* Exercise objective
Quote the whole listing verbatim.

* Dataset excerpts
#####

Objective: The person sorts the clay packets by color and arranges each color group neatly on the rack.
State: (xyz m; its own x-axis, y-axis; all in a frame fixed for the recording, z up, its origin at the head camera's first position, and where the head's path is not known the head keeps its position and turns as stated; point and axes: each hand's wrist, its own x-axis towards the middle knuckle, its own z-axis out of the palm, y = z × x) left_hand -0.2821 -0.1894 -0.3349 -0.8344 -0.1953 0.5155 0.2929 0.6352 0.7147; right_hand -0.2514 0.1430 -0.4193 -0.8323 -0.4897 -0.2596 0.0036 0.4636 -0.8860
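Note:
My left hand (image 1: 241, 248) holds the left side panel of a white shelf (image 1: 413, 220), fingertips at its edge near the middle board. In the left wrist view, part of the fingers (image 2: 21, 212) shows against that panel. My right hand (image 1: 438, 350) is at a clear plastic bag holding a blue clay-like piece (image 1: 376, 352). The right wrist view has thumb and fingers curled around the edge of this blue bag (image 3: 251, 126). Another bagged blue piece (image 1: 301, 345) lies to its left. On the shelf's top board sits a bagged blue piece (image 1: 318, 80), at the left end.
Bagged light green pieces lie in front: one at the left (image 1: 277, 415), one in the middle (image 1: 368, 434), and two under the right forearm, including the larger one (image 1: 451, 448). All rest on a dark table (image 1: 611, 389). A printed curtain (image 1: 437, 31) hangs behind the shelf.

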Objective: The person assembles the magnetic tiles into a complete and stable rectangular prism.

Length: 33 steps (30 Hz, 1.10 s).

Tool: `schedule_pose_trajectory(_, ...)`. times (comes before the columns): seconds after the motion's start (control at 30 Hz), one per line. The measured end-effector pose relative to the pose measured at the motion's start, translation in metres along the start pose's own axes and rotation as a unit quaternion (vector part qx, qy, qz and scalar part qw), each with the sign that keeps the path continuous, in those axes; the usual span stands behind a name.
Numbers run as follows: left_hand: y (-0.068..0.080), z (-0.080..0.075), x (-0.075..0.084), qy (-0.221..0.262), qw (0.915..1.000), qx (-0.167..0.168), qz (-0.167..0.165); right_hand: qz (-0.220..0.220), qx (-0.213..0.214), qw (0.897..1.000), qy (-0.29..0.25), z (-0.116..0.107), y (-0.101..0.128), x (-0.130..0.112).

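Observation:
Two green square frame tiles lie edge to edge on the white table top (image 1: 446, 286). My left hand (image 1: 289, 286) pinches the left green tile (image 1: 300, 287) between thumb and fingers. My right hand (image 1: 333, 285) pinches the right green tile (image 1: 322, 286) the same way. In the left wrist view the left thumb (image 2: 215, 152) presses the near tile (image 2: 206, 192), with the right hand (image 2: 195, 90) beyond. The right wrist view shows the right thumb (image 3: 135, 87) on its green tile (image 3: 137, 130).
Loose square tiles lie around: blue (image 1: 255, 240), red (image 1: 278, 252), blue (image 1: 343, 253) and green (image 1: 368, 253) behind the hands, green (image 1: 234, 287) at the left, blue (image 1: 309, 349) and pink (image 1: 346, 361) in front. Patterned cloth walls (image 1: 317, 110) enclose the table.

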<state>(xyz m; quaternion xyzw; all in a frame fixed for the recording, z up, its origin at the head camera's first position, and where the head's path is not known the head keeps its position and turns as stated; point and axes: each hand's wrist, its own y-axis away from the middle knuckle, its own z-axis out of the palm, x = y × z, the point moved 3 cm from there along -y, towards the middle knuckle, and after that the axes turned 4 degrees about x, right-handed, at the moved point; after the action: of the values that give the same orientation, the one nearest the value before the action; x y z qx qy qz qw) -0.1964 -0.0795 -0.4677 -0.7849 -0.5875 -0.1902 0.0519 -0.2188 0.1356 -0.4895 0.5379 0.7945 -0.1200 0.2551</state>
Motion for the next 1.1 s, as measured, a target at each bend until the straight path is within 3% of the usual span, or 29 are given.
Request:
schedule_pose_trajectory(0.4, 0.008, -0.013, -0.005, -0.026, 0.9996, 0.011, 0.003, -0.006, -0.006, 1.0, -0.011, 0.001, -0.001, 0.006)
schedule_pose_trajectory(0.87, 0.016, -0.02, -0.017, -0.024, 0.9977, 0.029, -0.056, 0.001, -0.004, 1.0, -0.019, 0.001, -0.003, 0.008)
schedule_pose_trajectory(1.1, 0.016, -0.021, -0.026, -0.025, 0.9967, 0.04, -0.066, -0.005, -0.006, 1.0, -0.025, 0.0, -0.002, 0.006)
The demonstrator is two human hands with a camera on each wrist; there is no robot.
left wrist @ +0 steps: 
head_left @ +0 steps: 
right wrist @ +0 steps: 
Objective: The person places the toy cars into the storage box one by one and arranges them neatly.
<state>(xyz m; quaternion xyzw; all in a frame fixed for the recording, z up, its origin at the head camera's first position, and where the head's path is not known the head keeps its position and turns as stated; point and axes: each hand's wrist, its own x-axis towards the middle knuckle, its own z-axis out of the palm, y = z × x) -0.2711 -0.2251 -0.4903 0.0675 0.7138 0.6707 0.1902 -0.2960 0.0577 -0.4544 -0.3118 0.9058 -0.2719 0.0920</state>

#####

* Finished task
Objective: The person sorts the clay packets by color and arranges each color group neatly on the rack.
State: (xyz m; its own x-axis, y-axis; all in a frame fixed for the recording, z up, its origin at the head camera's first position, and where the head's path is not known the head keeps its position and turns as stated; point and axes: each hand's wrist, its own x-axis towards the middle knuckle, its own z-axis out of the palm, y = z × x) left_hand -0.2821 -0.1894 -0.3349 -0.8344 -0.1953 0.5155 0.2929 0.6352 0.7147; right_hand -0.2514 0.1430 -0.4193 -0.8323 -0.4897 -0.2596 0.0036 0.4636 -0.8860
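Note:
My left hand (image 1: 241, 248) holds the left side panel of a white shelf (image 1: 413, 220), fingertips at its edge near the middle board. In the left wrist view, part of the fingers (image 2: 21, 212) shows against that panel. My right hand (image 1: 438, 350) is at a clear plastic bag holding a blue clay-like piece (image 1: 376, 352). The right wrist view has thumb and fingers curled around the edge of this blue bag (image 3: 251, 126). Another bagged blue piece (image 1: 301, 345) lies to its left. On the shelf's top board sits a bagged blue piece (image 1: 318, 80), at the left end.
Bagged light green pieces lie in front: one at the left (image 1: 277, 415), one in the middle (image 1: 368, 434), and two under the right forearm, including the larger one (image 1: 451, 448). All rest on a dark table (image 1: 611, 389). A printed curtain (image 1: 437, 31) hangs behind the shelf.
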
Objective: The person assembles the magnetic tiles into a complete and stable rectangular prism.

Length: 33 steps (30 Hz, 1.10 s).

Tool: `schedule_pose_trajectory(_, ...)`. times (comes before the columns): seconds after the motion's start (control at 30 Hz), one per line. The measured end-effector pose relative to the pose measured at the motion's start, translation in metres along the start pose's own axes and rotation as a unit quaternion (vector part qx, qy, qz and scalar part qw), each with the sign that keeps the path continuous, in those axes; the usual span stands behind a name.
Numbers run as follows: left_hand: y (-0.068..0.080), z (-0.080..0.075), x (-0.075..0.084), qy (-0.221..0.262), qw (0.915..1.000), qx (-0.167..0.168), qz (-0.167..0.165); right_hand: qz (-0.220..0.220), qx (-0.213..0.214), qw (0.897..1.000), qy (-0.29..0.25), z (-0.116..0.107), y (-0.101..0.128), x (-0.130..0.112).

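Observation:
Two green square frame tiles lie edge to edge on the white table top (image 1: 446, 286). My left hand (image 1: 289, 286) pinches the left green tile (image 1: 300, 287) between thumb and fingers. My right hand (image 1: 333, 285) pinches the right green tile (image 1: 322, 286) the same way. In the left wrist view the left thumb (image 2: 215, 152) presses the near tile (image 2: 206, 192), with the right hand (image 2: 195, 90) beyond. The right wrist view shows the right thumb (image 3: 135, 87) on its green tile (image 3: 137, 130).
Loose square tiles lie around: blue (image 1: 255, 240), red (image 1: 278, 252), blue (image 1: 343, 253) and green (image 1: 368, 253) behind the hands, green (image 1: 234, 287) at the left, blue (image 1: 309, 349) and pink (image 1: 346, 361) in front. Patterned cloth walls (image 1: 317, 110) enclose the table.
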
<state>(xyz m; quaternion xyzw; all in a frame fixed for the recording, z up, its origin at the head camera's first position, and where the head's path is not known the head keeps its position and turns as stated; point and axes: each hand's wrist, its own y-axis away from the middle knuckle, its own z-axis out of the palm, x = y × z, the point moved 3 cm from there along -y, towards the middle knuckle, and after that the axes turned 4 degrees about x, right-handed, at the moved point; after the action: of the values that give the same orientation, the one nearest the value before the action; x y z qx qy qz qw) -0.1964 -0.0795 -0.4677 -0.7849 -0.5875 -0.1902 0.0519 -0.2188 0.1356 -0.4895 0.5379 0.7945 -0.1200 0.2551</state>
Motion for the next 1.1 s, as measured, a target at each bend until the straight path is within 3% of the usual span, or 29 are given.
Request:
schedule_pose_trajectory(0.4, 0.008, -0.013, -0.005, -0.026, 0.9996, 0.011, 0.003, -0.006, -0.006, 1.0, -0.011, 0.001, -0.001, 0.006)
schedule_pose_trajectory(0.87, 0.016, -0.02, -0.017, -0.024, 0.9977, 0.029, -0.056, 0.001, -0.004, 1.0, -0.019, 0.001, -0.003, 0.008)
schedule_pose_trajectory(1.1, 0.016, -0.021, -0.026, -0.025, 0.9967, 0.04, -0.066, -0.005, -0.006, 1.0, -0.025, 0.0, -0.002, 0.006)
The demonstrator is two human hands with a camera on each wrist; there is no robot.
left wrist @ +0 steps: 
head_left @ +0 steps: 
right wrist @ +0 steps: 
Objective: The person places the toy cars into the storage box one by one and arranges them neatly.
<state>(xyz m; quaternion xyzw; all in a frame fixed for the recording, z up, its origin at the head camera's first position, and where the head's path is not known the head keeps its position and turns as stated; point and axes: each hand's wrist, its own x-axis towards the middle knuckle, its own z-axis out of the palm, y = z × x) -0.2711 -0.2251 -0.4903 0.0675 0.7138 0.6707 0.1902 -0.2960 0.0577 -0.4544 -0.3118 0.9058 -0.2719 0.0920</state>

The response is now done.